While social media and cryptocurrency dominated headlines of the recent past, Artificial Intelligence (AI) has taken center stage in 2023 and holds court for the world to consider its seemingly infinite possibilities.
There are more than a few practical uses of AI. The music industry has become increasingly aware of how AI helps with audio and music creation. Examples include:
- iZotope’s RX9, which utilizes machine learning to repair audio
- Google’s Magenta plug-ins, which employ AI for audio stem separation
- AudioShake, which uses AI for audio restoration.
Algorithms for AI music are based on conventional machine learning, which supposedly train from free source datasets of Musical Instrument Digital Interface (MIDI) music.

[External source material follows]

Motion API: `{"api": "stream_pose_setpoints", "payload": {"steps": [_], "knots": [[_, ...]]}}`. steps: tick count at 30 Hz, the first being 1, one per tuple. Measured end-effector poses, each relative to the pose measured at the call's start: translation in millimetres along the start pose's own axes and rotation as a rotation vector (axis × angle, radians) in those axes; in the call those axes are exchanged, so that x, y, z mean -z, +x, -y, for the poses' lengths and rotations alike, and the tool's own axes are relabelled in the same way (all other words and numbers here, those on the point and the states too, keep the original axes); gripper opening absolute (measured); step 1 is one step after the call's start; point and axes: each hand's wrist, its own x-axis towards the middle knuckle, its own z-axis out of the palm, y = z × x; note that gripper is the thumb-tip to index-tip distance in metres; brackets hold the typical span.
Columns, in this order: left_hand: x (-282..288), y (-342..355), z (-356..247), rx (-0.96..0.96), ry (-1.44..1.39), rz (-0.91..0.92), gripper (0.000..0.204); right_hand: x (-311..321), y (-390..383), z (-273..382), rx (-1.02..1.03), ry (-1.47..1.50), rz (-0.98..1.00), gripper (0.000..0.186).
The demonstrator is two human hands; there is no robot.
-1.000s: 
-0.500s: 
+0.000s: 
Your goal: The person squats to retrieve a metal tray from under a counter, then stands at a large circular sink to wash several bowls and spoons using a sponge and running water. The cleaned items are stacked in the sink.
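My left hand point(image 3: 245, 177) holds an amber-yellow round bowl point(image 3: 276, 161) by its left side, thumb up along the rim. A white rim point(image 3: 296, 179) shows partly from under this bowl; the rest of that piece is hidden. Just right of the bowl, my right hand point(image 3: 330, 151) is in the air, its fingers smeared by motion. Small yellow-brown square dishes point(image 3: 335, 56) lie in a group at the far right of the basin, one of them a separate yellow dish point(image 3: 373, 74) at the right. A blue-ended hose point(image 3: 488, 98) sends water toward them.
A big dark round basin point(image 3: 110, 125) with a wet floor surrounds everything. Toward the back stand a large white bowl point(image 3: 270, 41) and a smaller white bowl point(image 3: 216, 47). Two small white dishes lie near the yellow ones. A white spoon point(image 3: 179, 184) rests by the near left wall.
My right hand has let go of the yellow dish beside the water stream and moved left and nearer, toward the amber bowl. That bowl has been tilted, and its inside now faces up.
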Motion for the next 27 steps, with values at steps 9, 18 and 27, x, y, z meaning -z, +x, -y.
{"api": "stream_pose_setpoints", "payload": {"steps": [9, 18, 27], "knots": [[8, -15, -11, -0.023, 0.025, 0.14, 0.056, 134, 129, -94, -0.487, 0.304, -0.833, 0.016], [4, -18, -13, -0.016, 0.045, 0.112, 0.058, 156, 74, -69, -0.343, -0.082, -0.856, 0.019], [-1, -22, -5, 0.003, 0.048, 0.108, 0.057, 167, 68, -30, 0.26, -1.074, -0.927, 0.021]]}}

The music data is synthesized into audio files that may be listened to almost instantly. Examples include:
- Endel
- AIVA
- Jukebox by OpenAI
Six years ago, with over 2.9 million Youtube views, the song Daddy’s Car was composed with Artificial Intelligence.
Drawbacks of AI Music
Artificial intelligence (AI) music algorithms are currently producing low-quality music out of nothing. AI has difficulty with two objective criteria:
Cannot Perfectly Replicate Actual Instruments
The technology used to create the music concepts is fairly advanced, but there is still a long way to go before software can perfectly replicate actual instruments.
The majority of AI music projects employ self-developed or open-source instrument sounds, yet they fall short of even the greatest software instruments, much less real instruments captured in a studio.
A professionally-produced song stands out from the competition due to its superior sonic quality, which has an impact on how the music sounds and feels.
Lacks Human Expression
Throughout the songwriting process, musicians use their instruments to express their feelings by choosing the melody and chord arrangements that best capture how they are feeling. The result is music that appeals to listeners on a human level.
AI creates random melodies and chords based on the laws of music theory, but it is unable to match a desired mood without a substantial level of human involvement.
David Guetta Faked Eminem’s Voice With AI
AI music is not just about making instrumental music. Using machine learning to replicate and even duplicate human voices may one day bypass the need for a real singer. But not yet.
Let’s look at what French DJ and music producer David Guetta has achieved by saying he has ‘cloned’ Eminem’s iconic voice:
Supertone, Tencent & HYBE All Use AI
Things have now advanced to a new level in China where Tencent Music Entertainment (TME) claims to have produced and published more than 1,000 songs with artificial intelligence (AI) voices that closely resemble human vocalizations.
In the three months leading up to the end of September, Tencent released the Lingyin Engine, which it describes as ‘patented voice synthesis technology.’ According to TME, this technology can ‘quickly and vividly mimic vocalists’ voices to make creative songs of any style and language.’
Meanwhile, K-pop company HYBE with popular artists like BTS can use AI to capture their voice without live recordings to create games, audiobooks, or dub an animation.
With the entire acquisition of Supertone in October for $32 million, HYBE has now increased the focus of its AI-generated voice ambitions.
In fact, HYBE CEO Jiwon Park stated that, “HYBE plans to unveil new content and services to our fans by combining our content-creation capabilities with Supertone’s AI-based speaking and singing vocal synthesis technology.”
Watch how these TikTok users use a generating program to generate a catchy AI song in three hours.
https://twitter.com/harrisonjbrock/status/1617093507247738880
Spotify
Spotify may generate its own music using these lawsuit-proof samples or it can sell them to producers, record labels, and other parties.
The potential for AI-generated hits is infinite given the wealth of information Spotify has on its customers and how they react to its music catalog.
Spotify submitted a patent application for a plagiarism interface earlier this year. The goal of this approach is to produce content using an AI model.
if it successfully navigates the plagiarism interface, it could clone their current material and train its model instead of directly using the original content. They can compile more playlists to bolster the growing category of mood related music such as Lofi beats without licensing artist created music.
Is AI now capable of independently generating full songs to stand up to the real thing? At this point, without capturing human expression and live instruments as two of many possible limitations, there is much more work to be done.
While AI is currently being used to produce stock music, it is not yet capable of independently producing and performing complete hit songs.